■ Work instruction ■
Whenever a picture appears in the data, skip it and write out all other material exactly.

■ Information shown ■
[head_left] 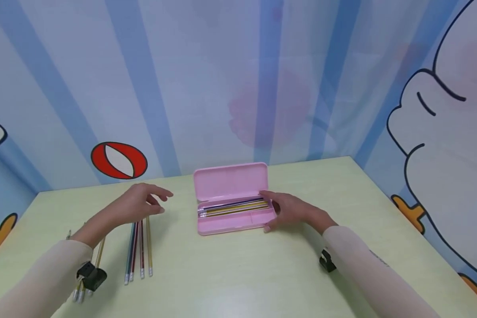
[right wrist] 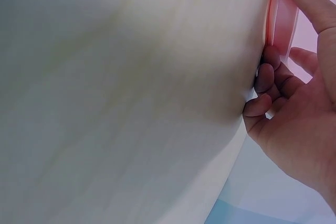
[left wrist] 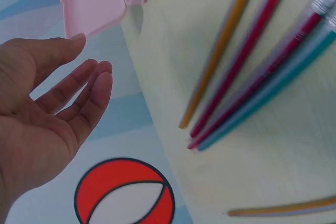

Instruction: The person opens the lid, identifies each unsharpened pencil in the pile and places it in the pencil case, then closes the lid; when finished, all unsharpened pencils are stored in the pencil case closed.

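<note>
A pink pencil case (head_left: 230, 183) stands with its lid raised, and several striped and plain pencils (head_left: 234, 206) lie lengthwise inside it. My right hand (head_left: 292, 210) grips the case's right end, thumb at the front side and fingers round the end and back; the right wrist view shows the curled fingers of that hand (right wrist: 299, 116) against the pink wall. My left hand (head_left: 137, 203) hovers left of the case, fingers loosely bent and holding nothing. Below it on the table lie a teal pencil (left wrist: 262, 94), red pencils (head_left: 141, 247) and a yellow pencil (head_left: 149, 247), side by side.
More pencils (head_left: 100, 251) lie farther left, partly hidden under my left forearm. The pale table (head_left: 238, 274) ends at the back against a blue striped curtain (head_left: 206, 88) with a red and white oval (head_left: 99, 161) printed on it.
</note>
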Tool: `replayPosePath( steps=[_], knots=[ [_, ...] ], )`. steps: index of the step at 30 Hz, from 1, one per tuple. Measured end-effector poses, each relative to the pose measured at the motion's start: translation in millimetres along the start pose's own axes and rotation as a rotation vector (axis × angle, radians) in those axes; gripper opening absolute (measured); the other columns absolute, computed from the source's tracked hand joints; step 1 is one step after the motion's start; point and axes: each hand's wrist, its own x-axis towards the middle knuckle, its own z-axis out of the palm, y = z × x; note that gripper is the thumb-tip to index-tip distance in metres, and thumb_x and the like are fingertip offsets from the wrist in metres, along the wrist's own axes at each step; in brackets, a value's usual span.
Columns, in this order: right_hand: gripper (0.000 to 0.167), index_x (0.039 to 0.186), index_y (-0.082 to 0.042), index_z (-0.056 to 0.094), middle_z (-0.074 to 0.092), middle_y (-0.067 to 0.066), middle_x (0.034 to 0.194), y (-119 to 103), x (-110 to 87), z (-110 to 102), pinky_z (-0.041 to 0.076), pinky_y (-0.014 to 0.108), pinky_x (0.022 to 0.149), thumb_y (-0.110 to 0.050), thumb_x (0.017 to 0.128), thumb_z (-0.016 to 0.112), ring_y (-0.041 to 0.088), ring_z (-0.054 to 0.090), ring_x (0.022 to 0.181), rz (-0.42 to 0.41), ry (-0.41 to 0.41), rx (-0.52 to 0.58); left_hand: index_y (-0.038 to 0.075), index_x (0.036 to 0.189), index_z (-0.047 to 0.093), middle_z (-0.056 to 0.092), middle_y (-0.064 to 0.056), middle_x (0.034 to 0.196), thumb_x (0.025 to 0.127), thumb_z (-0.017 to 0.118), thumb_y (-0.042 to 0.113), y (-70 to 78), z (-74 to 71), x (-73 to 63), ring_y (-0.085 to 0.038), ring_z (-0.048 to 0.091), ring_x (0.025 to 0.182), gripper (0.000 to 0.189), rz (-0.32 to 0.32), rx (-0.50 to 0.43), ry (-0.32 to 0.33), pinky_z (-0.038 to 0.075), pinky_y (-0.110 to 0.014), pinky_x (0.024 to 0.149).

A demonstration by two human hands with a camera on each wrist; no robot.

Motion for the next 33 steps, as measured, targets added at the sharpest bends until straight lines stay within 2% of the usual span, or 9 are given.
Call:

■ Written solution ■
[head_left] 
[right wrist] 
[left wrist] 

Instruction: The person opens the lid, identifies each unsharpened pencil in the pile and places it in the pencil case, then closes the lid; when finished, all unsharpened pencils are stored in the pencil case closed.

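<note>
A pink pencil case (head_left: 230, 183) stands with its lid raised, and several striped and plain pencils (head_left: 234, 206) lie lengthwise inside it. My right hand (head_left: 292, 210) grips the case's right end, thumb at the front side and fingers round the end and back; the right wrist view shows the curled fingers of that hand (right wrist: 299, 116) against the pink wall. My left hand (head_left: 137, 203) hovers left of the case, fingers loosely bent and holding nothing. Below it on the table lie a teal pencil (left wrist: 262, 94), red pencils (head_left: 141, 247) and a yellow pencil (head_left: 149, 247), side by side.
More pencils (head_left: 100, 251) lie farther left, partly hidden under my left forearm. The pale table (head_left: 238, 274) ends at the back against a blue striped curtain (head_left: 206, 88) with a red and white oval (head_left: 99, 161) printed on it.
</note>
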Tool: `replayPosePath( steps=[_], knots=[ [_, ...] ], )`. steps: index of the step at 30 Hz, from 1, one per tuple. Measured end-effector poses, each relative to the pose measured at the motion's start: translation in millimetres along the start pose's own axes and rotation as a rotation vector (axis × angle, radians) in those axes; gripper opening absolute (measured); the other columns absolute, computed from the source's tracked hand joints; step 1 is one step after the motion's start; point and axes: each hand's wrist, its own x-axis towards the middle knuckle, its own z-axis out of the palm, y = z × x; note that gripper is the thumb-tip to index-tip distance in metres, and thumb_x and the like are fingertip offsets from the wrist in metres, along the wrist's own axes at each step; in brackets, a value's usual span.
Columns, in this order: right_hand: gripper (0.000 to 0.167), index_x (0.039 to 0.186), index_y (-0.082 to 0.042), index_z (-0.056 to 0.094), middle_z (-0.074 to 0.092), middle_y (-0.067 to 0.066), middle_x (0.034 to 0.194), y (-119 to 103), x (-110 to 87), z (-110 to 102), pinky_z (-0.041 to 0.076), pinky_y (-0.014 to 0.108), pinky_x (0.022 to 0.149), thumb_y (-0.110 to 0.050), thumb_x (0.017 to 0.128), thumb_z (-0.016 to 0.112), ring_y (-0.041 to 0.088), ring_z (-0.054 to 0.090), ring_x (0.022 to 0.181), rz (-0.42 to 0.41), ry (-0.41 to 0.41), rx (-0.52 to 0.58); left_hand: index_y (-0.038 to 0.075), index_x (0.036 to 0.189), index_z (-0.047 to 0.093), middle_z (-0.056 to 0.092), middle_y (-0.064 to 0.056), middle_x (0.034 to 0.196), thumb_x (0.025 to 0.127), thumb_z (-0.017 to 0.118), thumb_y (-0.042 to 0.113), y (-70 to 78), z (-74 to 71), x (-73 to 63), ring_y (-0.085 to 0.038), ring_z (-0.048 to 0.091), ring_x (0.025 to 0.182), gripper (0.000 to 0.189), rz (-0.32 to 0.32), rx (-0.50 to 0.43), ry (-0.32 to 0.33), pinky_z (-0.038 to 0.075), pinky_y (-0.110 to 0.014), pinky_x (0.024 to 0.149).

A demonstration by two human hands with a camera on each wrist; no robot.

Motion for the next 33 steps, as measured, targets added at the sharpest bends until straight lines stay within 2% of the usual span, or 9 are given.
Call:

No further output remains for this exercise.